PROBLEM REQUIREMENTS — Could you output each line below precisely as it stands, without the images?

AVAILABLE DATA —

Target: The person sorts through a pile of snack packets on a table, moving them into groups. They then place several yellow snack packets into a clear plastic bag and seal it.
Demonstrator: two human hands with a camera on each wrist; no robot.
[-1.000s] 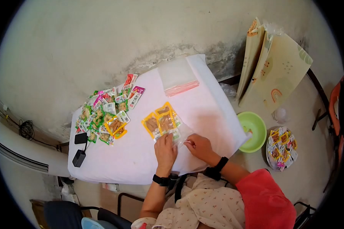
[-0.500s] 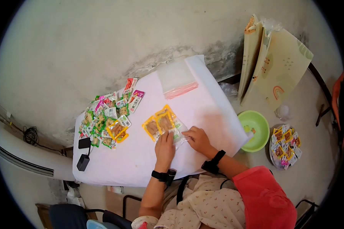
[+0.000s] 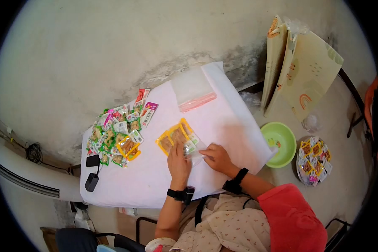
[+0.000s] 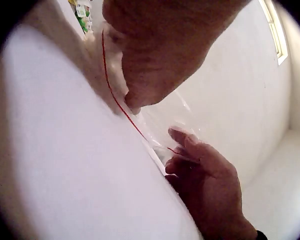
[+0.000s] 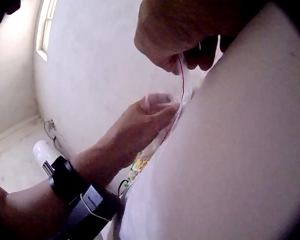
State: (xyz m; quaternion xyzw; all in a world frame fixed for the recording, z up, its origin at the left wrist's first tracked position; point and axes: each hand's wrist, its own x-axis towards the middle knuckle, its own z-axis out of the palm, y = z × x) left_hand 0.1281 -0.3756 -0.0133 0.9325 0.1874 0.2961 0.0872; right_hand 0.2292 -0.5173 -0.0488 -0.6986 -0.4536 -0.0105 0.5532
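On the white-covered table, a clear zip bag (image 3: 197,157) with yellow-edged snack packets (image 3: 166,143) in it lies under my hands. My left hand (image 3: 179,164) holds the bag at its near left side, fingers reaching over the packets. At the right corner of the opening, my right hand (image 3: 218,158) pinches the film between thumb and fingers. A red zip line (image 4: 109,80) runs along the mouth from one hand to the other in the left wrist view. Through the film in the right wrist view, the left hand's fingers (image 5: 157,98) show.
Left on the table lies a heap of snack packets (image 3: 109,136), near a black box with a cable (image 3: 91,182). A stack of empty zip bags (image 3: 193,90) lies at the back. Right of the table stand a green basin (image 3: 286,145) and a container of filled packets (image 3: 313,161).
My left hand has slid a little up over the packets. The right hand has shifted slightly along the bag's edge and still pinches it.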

ANSWER AREA —
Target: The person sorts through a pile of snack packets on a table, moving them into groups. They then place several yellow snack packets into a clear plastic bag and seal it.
Demonstrator: two human hands with a camera on each wrist; no robot.
[-1.000s] 
[-0.500s] 
[+0.000s] 
[+0.000s] 
[+0.000s] 
State: (xyz m; quaternion xyzw; all in a world frame fixed for the recording, z up, its origin at the left wrist's first tracked position; point and axes: each hand's wrist, its own x-axis towards the middle knuckle, its own z-axis out of the palm, y = z × x) left_hand 0.1281 -0.3756 -0.0133 0.9325 0.1874 0.2961 0.0872; right_hand 0.2292 -0.5173 -0.0488 -0.6986 -0.4536 -0.0105 0.5532
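On the white-covered table, a clear zip bag (image 3: 197,157) with yellow-edged snack packets (image 3: 166,143) in it lies under my hands. My left hand (image 3: 179,164) holds the bag at its near left side, fingers reaching over the packets. At the right corner of the opening, my right hand (image 3: 218,158) pinches the film between thumb and fingers. A red zip line (image 4: 109,80) runs along the mouth from one hand to the other in the left wrist view. Through the film in the right wrist view, the left hand's fingers (image 5: 157,98) show.
Left on the table lies a heap of snack packets (image 3: 109,136), near a black box with a cable (image 3: 91,182). A stack of empty zip bags (image 3: 193,90) lies at the back. Right of the table stand a green basin (image 3: 286,145) and a container of filled packets (image 3: 313,161).
My left hand has slid a little up over the packets. The right hand has shifted slightly along the bag's edge and still pinches it.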

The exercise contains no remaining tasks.